Count, in the data that follows, every line with the string "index", and give that count as the whole reply.
---*---
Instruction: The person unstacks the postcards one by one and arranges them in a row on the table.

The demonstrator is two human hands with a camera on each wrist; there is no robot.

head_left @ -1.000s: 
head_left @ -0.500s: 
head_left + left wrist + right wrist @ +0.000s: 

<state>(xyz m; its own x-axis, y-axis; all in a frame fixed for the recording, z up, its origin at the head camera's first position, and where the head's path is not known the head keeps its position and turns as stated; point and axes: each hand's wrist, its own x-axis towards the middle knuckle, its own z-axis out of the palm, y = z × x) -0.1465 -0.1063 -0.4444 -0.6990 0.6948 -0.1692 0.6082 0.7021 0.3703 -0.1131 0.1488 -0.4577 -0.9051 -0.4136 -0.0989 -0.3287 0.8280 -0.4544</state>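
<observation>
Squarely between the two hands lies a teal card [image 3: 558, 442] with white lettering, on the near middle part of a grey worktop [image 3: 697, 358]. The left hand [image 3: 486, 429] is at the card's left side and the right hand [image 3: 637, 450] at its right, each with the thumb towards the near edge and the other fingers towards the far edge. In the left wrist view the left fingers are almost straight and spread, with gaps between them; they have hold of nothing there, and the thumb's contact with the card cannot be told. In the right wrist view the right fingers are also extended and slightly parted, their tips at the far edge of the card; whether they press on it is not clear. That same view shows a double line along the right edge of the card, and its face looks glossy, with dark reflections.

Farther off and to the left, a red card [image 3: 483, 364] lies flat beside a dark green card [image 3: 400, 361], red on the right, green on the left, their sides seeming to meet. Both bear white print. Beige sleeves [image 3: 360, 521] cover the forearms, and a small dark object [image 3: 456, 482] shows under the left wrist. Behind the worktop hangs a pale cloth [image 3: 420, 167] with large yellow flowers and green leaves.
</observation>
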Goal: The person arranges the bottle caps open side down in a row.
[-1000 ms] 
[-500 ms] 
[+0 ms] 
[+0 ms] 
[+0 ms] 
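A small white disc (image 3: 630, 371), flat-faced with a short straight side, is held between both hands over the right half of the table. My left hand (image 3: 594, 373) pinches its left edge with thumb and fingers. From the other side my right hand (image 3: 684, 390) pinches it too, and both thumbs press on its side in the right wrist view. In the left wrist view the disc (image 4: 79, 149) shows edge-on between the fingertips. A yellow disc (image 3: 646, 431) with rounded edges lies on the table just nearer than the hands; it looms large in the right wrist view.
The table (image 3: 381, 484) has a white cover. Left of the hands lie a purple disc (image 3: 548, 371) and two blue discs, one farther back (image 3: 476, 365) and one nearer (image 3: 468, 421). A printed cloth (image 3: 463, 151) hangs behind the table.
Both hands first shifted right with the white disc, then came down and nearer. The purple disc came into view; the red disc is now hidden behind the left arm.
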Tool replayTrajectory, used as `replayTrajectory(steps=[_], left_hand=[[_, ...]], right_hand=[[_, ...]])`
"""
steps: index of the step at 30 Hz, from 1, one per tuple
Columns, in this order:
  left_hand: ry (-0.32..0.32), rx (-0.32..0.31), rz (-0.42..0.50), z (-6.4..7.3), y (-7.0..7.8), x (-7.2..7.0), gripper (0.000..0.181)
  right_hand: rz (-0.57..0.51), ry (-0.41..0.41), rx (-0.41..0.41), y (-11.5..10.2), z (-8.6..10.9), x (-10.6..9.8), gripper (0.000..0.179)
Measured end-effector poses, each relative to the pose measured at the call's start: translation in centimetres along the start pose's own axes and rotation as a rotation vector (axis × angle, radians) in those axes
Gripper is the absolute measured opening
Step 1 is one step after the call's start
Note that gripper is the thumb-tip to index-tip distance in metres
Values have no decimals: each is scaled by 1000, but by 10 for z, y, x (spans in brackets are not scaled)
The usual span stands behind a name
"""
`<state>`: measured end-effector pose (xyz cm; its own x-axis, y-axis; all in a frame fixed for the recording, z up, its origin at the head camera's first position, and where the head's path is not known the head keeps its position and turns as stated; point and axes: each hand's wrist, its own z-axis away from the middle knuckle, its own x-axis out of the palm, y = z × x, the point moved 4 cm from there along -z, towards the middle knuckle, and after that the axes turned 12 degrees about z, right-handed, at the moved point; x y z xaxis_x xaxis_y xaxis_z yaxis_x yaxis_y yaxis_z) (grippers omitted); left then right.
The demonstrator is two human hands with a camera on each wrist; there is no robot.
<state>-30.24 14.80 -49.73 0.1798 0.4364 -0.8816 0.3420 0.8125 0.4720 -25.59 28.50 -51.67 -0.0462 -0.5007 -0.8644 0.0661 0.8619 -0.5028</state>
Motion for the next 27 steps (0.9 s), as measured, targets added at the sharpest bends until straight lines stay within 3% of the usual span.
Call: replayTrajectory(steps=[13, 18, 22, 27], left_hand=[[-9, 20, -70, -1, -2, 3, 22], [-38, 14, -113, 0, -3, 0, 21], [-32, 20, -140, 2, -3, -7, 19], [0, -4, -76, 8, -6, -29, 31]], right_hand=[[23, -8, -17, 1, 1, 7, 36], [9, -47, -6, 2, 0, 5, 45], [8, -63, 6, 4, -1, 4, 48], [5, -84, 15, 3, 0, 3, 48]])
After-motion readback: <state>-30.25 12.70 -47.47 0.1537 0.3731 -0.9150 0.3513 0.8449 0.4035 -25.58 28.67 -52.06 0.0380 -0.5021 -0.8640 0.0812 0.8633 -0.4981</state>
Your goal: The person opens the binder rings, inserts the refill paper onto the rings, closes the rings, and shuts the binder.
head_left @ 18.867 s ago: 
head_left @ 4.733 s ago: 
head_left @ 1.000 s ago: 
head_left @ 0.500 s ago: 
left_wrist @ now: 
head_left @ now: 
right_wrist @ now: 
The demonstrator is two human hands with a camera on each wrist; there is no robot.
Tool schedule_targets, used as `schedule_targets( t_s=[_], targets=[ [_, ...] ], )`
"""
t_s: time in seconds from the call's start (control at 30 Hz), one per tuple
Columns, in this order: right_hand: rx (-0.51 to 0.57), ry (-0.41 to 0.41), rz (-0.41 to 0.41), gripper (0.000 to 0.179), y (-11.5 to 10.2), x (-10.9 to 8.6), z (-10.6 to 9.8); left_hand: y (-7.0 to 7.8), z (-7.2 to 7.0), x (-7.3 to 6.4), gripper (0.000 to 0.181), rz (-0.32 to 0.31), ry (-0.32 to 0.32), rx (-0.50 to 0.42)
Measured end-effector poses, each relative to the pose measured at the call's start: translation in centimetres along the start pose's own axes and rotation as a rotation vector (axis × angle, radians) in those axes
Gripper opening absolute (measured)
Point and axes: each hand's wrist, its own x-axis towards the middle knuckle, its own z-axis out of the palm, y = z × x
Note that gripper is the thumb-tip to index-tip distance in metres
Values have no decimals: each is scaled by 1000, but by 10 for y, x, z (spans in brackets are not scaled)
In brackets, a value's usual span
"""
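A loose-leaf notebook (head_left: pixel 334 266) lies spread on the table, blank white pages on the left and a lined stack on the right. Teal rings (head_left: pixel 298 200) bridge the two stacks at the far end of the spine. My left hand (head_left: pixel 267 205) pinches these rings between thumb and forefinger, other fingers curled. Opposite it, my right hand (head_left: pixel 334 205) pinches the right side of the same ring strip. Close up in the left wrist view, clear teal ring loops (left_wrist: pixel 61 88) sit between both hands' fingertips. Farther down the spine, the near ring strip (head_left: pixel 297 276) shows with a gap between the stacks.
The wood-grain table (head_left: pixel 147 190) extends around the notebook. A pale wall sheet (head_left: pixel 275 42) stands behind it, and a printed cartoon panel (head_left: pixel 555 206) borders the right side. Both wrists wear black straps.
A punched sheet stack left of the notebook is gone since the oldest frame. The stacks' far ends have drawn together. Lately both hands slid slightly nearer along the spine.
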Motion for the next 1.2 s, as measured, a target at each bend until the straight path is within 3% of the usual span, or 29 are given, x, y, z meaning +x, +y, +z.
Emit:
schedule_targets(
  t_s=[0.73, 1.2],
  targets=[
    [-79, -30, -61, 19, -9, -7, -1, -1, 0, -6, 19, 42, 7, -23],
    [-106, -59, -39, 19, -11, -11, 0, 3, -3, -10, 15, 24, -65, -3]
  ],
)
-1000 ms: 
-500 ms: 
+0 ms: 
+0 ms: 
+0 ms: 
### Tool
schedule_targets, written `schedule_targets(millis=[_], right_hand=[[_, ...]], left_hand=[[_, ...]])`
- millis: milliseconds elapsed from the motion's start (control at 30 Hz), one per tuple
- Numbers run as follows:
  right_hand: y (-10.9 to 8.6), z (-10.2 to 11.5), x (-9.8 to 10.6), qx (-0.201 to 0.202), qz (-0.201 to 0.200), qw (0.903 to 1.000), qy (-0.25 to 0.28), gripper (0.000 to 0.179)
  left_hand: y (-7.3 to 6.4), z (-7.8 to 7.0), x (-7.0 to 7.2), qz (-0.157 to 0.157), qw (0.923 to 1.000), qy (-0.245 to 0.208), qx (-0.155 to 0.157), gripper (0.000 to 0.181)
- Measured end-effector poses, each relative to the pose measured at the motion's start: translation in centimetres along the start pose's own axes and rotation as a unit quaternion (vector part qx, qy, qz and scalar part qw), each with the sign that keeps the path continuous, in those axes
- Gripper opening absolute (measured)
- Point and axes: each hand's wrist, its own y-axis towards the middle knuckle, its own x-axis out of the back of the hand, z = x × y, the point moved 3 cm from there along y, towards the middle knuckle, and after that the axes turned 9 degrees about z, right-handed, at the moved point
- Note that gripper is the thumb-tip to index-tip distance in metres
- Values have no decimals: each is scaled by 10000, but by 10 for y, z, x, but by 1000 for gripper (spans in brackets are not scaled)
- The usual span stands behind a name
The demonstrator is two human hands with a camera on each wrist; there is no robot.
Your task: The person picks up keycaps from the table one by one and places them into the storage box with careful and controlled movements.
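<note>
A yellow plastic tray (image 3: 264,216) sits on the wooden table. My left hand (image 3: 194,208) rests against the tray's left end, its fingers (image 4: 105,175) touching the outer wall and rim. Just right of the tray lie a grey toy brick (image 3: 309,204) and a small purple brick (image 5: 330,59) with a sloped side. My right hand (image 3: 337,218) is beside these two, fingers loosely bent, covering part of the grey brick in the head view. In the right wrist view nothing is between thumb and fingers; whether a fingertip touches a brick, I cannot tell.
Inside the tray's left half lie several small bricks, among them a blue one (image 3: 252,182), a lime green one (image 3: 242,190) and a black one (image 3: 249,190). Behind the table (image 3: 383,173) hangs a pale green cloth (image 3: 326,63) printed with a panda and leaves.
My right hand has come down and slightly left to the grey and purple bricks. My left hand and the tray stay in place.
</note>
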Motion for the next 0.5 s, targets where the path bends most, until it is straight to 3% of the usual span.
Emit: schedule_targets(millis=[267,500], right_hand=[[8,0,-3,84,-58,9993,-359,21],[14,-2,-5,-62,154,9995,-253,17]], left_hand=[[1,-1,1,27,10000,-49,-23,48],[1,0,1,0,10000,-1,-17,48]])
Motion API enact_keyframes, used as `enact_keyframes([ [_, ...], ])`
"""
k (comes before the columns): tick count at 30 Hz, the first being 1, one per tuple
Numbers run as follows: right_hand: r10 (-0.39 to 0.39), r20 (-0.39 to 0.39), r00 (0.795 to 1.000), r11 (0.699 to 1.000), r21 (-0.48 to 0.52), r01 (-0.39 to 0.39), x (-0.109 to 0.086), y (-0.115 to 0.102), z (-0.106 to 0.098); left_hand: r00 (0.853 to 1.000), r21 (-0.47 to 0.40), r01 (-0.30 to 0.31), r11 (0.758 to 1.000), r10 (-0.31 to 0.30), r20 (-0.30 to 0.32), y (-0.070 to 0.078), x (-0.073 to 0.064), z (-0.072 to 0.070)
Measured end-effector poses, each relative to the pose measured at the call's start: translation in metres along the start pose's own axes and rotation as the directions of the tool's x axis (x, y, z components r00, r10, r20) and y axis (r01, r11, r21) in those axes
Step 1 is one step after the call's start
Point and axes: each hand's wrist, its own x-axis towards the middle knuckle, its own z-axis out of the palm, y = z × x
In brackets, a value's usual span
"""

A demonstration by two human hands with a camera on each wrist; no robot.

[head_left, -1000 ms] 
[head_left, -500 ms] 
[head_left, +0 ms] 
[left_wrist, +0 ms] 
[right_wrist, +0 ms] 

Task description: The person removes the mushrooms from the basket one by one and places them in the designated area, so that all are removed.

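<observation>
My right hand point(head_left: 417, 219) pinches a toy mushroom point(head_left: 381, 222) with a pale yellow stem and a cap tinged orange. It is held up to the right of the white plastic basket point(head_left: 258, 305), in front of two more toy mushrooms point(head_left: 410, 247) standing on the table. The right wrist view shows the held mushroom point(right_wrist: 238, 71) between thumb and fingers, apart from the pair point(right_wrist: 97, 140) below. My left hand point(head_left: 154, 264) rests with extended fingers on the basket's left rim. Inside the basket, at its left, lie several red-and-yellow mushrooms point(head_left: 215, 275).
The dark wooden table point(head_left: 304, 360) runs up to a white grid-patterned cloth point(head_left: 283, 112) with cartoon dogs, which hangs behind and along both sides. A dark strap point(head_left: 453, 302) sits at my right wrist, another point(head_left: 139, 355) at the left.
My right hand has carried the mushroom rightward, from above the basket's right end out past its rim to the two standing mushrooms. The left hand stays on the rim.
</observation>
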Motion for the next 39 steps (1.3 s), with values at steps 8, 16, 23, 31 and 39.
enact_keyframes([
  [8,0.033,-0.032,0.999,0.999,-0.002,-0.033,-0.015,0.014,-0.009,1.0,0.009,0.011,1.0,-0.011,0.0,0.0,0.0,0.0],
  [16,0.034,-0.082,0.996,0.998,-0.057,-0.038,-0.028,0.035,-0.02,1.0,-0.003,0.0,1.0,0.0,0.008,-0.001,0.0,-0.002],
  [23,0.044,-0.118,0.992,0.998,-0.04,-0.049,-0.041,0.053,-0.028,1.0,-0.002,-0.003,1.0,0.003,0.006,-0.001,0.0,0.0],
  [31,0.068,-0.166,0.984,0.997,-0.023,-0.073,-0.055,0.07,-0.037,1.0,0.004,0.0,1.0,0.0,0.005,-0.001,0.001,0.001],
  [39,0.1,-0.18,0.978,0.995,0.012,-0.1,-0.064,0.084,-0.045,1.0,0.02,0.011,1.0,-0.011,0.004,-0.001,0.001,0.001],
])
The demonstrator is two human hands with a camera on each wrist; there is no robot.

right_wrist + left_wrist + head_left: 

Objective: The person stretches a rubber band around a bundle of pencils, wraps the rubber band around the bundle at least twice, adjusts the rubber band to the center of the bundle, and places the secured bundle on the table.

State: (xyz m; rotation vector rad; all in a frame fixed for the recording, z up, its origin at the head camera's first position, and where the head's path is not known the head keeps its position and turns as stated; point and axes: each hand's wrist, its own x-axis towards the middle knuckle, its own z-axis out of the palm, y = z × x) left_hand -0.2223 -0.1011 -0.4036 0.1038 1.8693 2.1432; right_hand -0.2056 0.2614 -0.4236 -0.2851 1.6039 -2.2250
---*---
#### [ANSWER SPACE]
4